C’è però anche un punto fermo. Se ne può uscire solo con una gigantesca operazione di solidarietà. A tutti i livelli. Devono trovare il modo di essere solidali tra loro gli Stati, le istituzioni nazionali e quelle locali, gli imprenditori tra loro e con i lavoratori, la società civile. Servono soluzioni condivise, a partire dall’Europa e, a scendere, fino alle assemblee di condominio. Può sembrare una lettura che parte da un approccio culturale, sociologico, e anche da una buona dose di utopia, ma è una lettura invece profondamente economica.

Gli Stati del Nord è quelli del Sud, il governo e le forze politiche, lo Stato e le Regioni, l’imprenditore e i suoi dipendenti devono costruire compromessi nuovi, trovare forme nuove di collaborazione che consentano a tutti, o almeno al maggior numero di persone possibile, di salvare quello che avevano, o almeno una buona parte, prima del Coronavirus.

La domanda chiave è: ne saremo capaci? Saremo capaci di mettere da parte tutti gli interessi che legittimamente, in tempi normali, abbiamo sempre cercato di far valere?
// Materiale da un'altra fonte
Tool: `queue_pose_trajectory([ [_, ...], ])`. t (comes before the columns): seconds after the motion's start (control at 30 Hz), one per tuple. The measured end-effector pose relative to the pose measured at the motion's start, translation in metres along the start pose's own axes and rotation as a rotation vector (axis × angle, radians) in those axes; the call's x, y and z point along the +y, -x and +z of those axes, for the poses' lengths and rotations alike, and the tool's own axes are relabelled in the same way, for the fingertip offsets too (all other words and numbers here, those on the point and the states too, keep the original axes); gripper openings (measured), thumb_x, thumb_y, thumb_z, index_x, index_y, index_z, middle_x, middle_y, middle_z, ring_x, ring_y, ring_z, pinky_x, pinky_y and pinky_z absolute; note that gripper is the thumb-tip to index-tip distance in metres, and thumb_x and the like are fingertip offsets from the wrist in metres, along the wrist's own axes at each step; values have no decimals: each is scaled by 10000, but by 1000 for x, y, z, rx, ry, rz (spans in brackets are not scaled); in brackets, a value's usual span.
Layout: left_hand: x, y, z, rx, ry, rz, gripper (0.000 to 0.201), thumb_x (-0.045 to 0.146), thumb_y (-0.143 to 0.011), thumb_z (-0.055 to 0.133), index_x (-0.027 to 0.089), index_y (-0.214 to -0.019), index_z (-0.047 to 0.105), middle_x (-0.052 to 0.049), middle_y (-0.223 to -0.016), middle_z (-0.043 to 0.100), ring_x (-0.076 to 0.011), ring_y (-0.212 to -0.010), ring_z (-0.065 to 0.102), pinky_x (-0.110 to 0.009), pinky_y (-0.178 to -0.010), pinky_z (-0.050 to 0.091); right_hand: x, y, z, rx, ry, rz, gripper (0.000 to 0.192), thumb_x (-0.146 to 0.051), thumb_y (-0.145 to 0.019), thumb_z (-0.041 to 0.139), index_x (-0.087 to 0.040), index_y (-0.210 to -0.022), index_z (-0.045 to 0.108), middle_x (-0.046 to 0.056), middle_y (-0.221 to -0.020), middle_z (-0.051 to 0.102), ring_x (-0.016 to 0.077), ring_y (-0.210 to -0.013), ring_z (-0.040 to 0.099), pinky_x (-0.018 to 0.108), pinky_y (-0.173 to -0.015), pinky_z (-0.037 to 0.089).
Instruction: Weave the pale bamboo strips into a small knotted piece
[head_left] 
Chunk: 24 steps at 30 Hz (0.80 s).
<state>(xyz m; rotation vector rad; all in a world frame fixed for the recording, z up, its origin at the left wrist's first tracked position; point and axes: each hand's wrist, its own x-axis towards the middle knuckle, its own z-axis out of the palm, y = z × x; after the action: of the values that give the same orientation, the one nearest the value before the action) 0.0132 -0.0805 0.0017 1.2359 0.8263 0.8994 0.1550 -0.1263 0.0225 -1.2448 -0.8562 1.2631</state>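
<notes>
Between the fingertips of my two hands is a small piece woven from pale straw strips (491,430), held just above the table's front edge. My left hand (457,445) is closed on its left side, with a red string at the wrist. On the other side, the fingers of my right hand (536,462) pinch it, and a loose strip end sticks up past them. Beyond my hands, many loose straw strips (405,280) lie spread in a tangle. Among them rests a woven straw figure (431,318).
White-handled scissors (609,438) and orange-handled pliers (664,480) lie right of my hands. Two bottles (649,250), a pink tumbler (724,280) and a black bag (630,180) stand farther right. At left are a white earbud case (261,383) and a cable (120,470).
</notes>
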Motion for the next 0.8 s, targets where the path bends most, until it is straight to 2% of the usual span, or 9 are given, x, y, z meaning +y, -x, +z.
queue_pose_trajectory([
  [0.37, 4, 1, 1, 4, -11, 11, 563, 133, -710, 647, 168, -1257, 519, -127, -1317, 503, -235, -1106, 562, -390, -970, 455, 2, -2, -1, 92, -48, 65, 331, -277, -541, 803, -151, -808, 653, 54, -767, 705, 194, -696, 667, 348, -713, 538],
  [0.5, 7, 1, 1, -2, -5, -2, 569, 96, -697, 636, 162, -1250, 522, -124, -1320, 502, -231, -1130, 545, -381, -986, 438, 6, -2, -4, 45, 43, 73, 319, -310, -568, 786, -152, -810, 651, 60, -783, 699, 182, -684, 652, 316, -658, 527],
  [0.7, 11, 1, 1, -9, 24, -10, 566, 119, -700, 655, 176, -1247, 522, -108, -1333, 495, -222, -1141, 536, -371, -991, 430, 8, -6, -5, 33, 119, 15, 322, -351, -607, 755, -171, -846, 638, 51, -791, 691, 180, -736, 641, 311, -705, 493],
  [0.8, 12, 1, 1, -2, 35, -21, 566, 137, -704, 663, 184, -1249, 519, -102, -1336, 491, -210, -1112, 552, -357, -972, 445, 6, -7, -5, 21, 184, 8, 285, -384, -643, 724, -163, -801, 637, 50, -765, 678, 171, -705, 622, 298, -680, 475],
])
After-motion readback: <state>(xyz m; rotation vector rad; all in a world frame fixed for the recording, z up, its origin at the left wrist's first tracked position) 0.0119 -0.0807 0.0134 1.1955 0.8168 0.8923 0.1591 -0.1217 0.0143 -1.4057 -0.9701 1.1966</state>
La risposta la daranno i prossimi giorni, le prossime settimane, i prossimi mesi. Già la riunione dell’Eurogruppo tra pochi giorni sarà un passaggio chiave. Senza una soluzione vera e condivisa, l’Europa non sarà in grado di fare la sua parte.

Serviranno tutte le idee, le competenze e la creatività di cui siamo capaci. Non è detto che ce la faremo, anche perché quello che continuiamo a vedere, tra polemiche pretestuose e strumentalizzazioni evidenti, non lascia ben sperare. Ma non abbiamo alternative. Per non limitarci a contare i danni, dopo aver pianto le vittime, serve una ricostruzione capace di costruire una nuova normalità.